Le 12 avril 2021, j’ai transmis au ministre des Transports mon rapport dans lequel je présentais l’ordonnance que j’avais l’intention de rendre.
Le 10 mai 2021, le ministre des Transports m’a avisée qu’il donnerait suite à mon ordonnance.
J’ai aussi fait parvenir le présent compte rendu à l’Institut canadien pour la résolution des conflits.
Les institutions doivent se conformer aux conditions et aux délais prévus au paragraphe 37(4) lorsqu'elles communiquent des documents en réponse à mon ordonnance.

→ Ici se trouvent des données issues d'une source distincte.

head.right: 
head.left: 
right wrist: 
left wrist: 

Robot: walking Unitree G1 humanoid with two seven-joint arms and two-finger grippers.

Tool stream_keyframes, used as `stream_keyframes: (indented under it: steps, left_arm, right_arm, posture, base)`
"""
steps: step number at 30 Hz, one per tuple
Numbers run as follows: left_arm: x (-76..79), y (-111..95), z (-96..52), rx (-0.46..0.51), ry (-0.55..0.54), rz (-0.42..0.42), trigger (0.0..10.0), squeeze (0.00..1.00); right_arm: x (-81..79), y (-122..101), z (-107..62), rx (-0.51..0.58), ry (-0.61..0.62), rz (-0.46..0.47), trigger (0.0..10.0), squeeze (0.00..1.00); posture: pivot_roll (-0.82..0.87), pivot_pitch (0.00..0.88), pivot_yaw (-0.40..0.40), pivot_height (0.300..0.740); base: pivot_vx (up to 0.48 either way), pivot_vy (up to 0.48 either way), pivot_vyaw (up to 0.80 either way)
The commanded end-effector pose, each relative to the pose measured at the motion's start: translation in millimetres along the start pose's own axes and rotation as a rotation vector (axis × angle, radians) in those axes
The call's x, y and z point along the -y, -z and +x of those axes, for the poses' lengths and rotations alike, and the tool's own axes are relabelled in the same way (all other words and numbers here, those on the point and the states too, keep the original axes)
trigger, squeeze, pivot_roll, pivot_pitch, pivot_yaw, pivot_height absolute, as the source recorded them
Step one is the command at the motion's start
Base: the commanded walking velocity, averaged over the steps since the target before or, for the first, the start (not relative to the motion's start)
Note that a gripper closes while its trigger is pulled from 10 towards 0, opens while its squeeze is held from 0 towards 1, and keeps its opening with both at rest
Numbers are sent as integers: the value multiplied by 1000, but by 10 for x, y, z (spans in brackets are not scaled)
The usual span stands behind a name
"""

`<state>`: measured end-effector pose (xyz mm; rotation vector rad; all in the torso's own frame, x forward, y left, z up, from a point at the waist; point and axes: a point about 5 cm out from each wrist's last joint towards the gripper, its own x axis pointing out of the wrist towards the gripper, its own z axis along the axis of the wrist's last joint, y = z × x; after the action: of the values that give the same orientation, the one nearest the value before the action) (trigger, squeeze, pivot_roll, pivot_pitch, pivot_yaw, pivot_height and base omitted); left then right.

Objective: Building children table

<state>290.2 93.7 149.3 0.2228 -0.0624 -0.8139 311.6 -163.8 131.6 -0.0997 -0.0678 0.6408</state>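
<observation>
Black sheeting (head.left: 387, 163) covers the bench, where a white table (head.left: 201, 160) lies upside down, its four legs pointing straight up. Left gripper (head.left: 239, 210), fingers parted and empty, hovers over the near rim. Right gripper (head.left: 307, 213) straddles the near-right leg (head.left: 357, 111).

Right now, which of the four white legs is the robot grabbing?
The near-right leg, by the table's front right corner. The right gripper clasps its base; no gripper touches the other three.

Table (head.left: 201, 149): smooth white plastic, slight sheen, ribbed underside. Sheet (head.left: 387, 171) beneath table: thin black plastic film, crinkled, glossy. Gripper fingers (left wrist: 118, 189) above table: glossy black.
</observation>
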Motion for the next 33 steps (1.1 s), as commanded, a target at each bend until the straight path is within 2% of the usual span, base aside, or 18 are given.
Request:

L’article 41 de la Loi confère à tous les destinataires du présent compte rendu le droit d’exercer un recours en révision devant la Cour fédérale. La partie plaignante et l’institution doivent exercer leur recours en révision dans un délai de 35 jours ouvrables après la date du compte rendu. Si celle-ci n’exerce pas de recours, les tiers peuvent exercer un recours en révision dans les 10 jours ouvrables suivants. La personne qui exerce un recours en révision doit signifier une copie de sa demande de révision aux parties intéressées, conformément à l’article 43. Si personne n’exerce de recours en révision dans ces délais, l’ordonnance prendra effet conformément au paragraphe 36.1(4).